Kohle statt Gas? Unter'm Strich ist das für Umwelt nicht schädlicher. Zudem erhöhen die Preise den Druck zum Umstieg auf Alternativen.

Eine Gas-Alternative? Braunkohlekraftwerk Neurath in Nordrhein-Westfalen Foto: Federico Gambarini/dpa

F ür viele Ver­brau­che­r*in­nen bedeutet die drohende Gasknappheit ernste Schwierigkeiten. Schon die Reduktion der Lieferungen aus Russland hat die Gaspreise im Großhandel deutlich steigen lassen; sollte Putin das Gas komplett abdrehen, droht ein weiterer Preissprung. Wer keine bösen Überraschungen erleben will, sollte nach Möglichkeit schon jetzt Geld zurücklegen, denn mit etwas Verzögerung wird sich dieser Anstieg auch in den Rechnungen der Ver­brau­che­r*in­nen niederschlagen, und zwar deutlich.

Für den Klimaschutz ist die aktuelle Entwicklung dagegen, anders als in der politischen Debatte oft dargestellt, kein großes Problem. Zwar trifft es zu, dass in der nächsten Zeit die Nutzung von Gaskraftwerken zur Stromerzeugung reduziert wird und dafür ältere Kohlekraftwerke länger am Netz bleiben. Doch erstens sind die Strommengen, um die es dabei geht, relativ gering. Und zweitens ist die lange gültige Annahme, dass Gaskraftwerke fürs Klima deutlich besser sind als Kohlekraftwerke, durch neue Studien überholt.

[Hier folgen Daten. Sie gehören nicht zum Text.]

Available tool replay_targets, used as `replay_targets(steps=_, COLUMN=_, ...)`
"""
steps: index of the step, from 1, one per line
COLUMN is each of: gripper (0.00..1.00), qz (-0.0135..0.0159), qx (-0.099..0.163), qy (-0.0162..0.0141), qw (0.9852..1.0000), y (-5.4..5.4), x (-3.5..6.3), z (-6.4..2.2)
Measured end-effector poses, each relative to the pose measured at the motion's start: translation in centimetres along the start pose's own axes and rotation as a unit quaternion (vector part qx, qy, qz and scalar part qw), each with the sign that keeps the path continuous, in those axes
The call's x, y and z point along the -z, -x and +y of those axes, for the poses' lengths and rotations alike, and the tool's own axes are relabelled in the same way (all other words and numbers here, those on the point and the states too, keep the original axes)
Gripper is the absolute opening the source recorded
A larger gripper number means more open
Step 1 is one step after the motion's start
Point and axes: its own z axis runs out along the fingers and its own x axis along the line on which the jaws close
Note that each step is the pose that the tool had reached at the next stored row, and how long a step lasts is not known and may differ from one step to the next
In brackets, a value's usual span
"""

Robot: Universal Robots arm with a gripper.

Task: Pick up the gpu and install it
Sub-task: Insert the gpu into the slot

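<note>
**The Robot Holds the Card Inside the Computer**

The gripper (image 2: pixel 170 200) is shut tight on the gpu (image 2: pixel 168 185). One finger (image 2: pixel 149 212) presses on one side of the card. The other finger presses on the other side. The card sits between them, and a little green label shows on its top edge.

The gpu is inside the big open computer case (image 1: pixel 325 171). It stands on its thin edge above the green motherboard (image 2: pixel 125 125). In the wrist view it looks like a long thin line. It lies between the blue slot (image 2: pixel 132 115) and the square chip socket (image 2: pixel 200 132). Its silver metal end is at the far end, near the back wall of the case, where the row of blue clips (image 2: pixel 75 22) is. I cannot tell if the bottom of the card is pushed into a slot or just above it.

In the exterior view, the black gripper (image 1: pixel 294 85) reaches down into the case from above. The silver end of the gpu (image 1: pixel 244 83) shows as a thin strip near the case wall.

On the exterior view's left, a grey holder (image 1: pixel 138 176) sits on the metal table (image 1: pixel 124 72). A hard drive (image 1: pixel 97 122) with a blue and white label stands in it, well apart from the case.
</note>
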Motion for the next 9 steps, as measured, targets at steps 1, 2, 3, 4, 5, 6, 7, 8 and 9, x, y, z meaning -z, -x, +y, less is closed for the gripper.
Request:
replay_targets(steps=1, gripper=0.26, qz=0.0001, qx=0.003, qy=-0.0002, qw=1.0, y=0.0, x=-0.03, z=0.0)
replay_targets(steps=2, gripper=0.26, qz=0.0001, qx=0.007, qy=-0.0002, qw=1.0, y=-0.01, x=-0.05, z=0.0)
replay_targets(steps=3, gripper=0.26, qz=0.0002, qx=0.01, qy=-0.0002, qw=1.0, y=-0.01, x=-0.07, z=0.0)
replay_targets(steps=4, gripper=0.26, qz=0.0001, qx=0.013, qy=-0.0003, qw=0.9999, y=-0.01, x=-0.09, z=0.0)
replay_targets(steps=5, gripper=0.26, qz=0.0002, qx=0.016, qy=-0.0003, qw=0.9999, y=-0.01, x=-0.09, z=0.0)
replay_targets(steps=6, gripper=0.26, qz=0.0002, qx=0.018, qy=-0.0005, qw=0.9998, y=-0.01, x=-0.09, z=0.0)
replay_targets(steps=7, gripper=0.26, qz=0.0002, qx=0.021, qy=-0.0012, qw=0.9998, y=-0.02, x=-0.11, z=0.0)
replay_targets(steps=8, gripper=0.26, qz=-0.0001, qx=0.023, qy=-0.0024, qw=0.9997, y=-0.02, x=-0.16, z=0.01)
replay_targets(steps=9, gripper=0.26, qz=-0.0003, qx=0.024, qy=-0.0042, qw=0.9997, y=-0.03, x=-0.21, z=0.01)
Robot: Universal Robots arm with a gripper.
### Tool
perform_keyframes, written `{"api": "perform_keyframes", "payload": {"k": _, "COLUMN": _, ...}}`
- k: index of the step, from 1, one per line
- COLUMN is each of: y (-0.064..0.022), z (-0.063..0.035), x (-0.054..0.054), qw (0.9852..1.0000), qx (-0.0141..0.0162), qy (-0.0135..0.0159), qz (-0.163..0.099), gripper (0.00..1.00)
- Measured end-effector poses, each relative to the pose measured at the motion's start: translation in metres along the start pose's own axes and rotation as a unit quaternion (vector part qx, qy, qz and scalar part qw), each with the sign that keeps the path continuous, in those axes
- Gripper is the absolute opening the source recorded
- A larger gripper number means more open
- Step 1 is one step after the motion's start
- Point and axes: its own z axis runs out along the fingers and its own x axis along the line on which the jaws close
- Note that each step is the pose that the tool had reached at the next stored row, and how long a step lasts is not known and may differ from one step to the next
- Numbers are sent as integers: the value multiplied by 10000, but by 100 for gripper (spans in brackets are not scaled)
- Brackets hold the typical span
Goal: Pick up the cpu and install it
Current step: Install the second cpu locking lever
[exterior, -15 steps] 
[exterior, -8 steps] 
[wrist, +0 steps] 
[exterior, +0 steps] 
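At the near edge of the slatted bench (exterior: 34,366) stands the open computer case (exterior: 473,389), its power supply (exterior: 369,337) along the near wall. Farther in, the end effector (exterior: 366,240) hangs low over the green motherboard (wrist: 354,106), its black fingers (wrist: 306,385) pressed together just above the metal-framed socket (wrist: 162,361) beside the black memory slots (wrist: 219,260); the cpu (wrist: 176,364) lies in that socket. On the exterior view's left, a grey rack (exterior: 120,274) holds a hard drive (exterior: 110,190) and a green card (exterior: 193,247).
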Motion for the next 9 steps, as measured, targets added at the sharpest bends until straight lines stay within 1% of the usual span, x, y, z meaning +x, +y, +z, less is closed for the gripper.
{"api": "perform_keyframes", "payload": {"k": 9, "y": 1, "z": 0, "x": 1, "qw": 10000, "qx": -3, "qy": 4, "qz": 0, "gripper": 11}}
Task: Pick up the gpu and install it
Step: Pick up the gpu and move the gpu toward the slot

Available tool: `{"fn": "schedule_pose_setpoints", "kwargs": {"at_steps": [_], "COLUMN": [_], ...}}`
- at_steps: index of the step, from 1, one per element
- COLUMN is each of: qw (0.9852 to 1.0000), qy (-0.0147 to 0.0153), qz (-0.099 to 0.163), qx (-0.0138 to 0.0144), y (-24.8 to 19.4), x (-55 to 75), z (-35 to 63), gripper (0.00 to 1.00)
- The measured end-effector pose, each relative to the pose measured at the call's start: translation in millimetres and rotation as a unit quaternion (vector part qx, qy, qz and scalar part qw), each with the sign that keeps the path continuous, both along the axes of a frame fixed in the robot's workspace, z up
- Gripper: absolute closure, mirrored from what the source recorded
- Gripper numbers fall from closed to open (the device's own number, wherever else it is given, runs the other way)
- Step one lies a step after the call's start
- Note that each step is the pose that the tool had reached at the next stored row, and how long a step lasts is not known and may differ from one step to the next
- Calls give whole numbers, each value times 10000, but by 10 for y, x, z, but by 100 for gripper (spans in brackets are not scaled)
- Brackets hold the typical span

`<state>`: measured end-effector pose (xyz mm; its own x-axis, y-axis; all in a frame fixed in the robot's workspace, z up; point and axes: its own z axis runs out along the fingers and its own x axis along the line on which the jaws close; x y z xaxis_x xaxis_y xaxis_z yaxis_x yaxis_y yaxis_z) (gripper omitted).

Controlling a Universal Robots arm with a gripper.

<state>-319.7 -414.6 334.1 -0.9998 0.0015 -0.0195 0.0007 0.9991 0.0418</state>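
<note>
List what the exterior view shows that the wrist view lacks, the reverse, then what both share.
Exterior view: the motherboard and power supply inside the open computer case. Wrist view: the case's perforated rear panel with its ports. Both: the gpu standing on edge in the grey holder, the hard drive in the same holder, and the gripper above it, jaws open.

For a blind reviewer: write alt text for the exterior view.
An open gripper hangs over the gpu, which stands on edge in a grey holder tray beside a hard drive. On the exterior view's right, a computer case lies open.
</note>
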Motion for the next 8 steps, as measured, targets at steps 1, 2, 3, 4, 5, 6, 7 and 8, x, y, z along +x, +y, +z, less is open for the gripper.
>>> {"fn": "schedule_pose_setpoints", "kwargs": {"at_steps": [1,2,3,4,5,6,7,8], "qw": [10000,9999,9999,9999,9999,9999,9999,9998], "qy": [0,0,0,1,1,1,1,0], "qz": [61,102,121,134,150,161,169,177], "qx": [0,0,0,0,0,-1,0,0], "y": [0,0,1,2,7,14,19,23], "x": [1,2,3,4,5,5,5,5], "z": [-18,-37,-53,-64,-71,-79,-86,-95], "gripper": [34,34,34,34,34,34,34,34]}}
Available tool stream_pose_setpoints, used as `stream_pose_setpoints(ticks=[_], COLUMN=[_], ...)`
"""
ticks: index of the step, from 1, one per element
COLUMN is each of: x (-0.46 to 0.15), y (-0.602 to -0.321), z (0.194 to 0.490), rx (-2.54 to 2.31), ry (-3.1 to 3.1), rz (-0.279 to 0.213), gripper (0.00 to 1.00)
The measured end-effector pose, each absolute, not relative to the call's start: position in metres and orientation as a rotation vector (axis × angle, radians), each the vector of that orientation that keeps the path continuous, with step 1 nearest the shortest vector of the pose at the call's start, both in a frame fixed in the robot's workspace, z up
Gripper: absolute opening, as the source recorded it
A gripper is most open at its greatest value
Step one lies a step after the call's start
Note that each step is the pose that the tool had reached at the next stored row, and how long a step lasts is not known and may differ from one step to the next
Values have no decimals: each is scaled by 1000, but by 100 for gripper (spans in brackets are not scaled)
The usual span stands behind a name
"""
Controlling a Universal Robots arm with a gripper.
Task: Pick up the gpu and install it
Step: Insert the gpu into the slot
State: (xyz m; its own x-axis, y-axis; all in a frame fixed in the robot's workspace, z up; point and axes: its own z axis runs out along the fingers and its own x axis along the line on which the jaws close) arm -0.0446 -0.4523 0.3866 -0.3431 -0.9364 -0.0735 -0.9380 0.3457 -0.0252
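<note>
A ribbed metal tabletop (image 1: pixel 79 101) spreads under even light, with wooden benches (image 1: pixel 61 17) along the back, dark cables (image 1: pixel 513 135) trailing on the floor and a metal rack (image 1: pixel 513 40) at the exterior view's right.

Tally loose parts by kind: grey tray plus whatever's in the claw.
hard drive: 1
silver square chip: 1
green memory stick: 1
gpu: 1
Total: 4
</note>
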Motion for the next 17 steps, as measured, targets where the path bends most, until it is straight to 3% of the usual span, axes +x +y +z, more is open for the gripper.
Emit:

Denn beim Verstromen von Gas entsteht zwar weniger CO2 als bei der Kohlenutzung. Doch wenn man berücksichtigt, dass bei der Förderung und dem Transport von Erdgas erhebliche Mengen des extrem klimaschädlichen Methans in die Atmosphäre gelangen, schrumpft der Klimavorteil von Erdgas oder verschwindet – je nach Art der Gasförderung – sogar komplett.

Während der Ersatz der Gaskraftwerke also allenfalls eine geringe Verschlechterung der Klimabilanz bedeutet, dürfte sich diese an anderer Stelle deutlich verbessern. Denn die hohen Energiepreise erhöhen fast überall den Druck, den Verbrauch zu senken und auf Alternativen umzusteigen. In der Industrie sorgen die gestiegenen Kosten dafür, dass plötzlich viele Effizienzmaßnahmen rentabel werden, auf die die Unternehmen bisher verzichtet haben.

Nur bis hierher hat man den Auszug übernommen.